Si la educación formal en escuelas y colegios ecuatorianos muchas veces no es pertinente para el digno vivir de las comunidades, es necesario contar con espacios que refuercen o abran la posibilidad de convocar y evocar temas, problemas, miedos, esperanzas, que, en suma, sirvan para crear espacios propicios para el desarrollo de procesos de pensamiento y criticidad en el tiempo y en el lugar donde se encuentran. Me refiero a los museos. Pero no a todos; la gran mayoría se ha escolarizado o nació escolarizado, imponiendo una forma de pensar, con discursos declarativos impertinentes centrados en fechas, héroes (dudosos), declamaciones políticas (partidistas) o religiosas (excluyentes); lugares donde el público va a recibir un paquete prefabricado de ideas manipuladas; donde el conocimiento no es un medio sino un fin.
Un diagnóstico realizado el año pasado por el Sistema Metropolitano de Museos y Centros Culturales (Simycc) nos dice que solo en Quito existen 124 espacios culturales; argumenta que muchos aún siguen anclados en la vieja museología, que sus contenidos son clásicos y lineales, que la guianza o mediación es dirigida y que dejan poco margen a la imaginación o debate públicos. Museos o centros que se abrieron hace 20 años no han cambiado sus guiones, ni sus piezas; las reservas en triste estado, guardan aquello que podría servir para articular y reactivar nuevas y frescas discusiones en torno a un período histórico, una problemática actual o un grupo de artistas. Pero podrían no tener obra, salir de los espacios cerrados en un lugar determinado en búsqueda de nuevos públicos. Hablamos de arte y transformación social, de museos y comunidad.

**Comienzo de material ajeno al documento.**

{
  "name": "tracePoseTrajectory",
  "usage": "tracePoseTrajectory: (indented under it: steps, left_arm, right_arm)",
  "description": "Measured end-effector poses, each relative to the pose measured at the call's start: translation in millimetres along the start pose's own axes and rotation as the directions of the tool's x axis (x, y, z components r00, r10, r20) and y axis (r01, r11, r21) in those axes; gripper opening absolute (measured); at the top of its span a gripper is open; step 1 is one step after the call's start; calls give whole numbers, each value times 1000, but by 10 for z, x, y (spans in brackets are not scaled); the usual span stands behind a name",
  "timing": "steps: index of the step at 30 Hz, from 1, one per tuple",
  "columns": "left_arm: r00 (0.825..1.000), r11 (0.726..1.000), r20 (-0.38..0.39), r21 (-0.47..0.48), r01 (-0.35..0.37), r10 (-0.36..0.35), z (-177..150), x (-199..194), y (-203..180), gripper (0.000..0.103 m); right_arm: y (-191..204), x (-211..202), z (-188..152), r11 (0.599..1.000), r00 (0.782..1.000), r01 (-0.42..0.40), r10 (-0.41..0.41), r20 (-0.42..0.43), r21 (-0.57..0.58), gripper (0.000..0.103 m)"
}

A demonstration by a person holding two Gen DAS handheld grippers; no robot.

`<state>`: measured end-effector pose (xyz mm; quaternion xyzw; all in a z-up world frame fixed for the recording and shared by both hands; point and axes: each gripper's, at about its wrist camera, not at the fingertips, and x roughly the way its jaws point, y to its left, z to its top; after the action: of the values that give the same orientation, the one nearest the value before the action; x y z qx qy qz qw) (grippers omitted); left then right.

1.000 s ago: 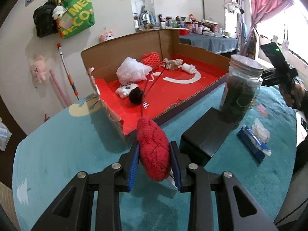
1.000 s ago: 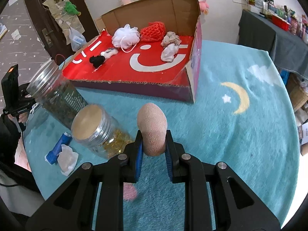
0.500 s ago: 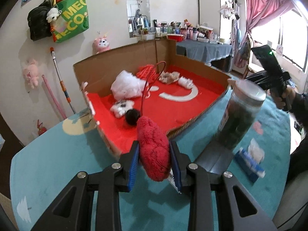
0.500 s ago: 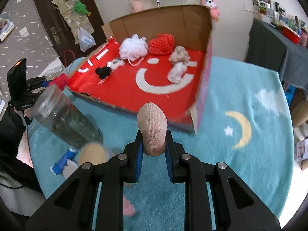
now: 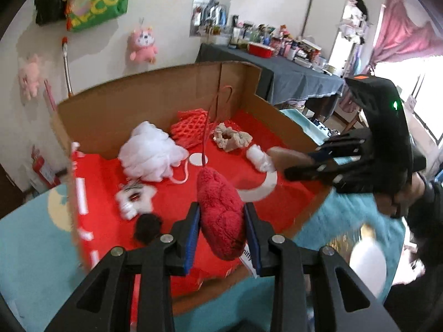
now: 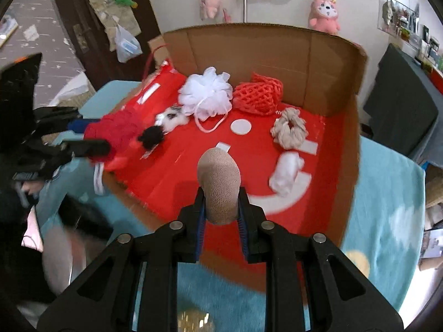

El museo o el centro cultural son espacios de comunicación altamente sensible. La nueva museología rompe las barreras de aquel recinto cerrado cuidado por las musas que promulgó el período Romántico durante el siglo XIX y que estaba destinado a unos pocos; la museología de hoy se centra en la comunidad, pone en juicio crítico aspectos insostenibles, forma audiencias, crea resistencia a su propia gestión.
Mas esta transformación de raíz requiere de manera urgente la profesionalización de los propios trabajadores en los recintos; recordemos que la mayoría se ha formado en la praxis diaria, con poca exposición a las nuevas teorías y debates en el área de políticas culturales, la gestión o la museografía.
Por todo lo dicho, los nuevos directivos de los museos de la Casa de la Cultura o de los museos nacionales a cargo del acervo cultural más importante del país deberán emprender una verdadera revolución al interior de sus espacios. Tal como van las cosas, resultan inaceptables, los espacios públicos que nos pertenecen a todos deben responder a las nuevas demandas. ¡No más museos para las musas!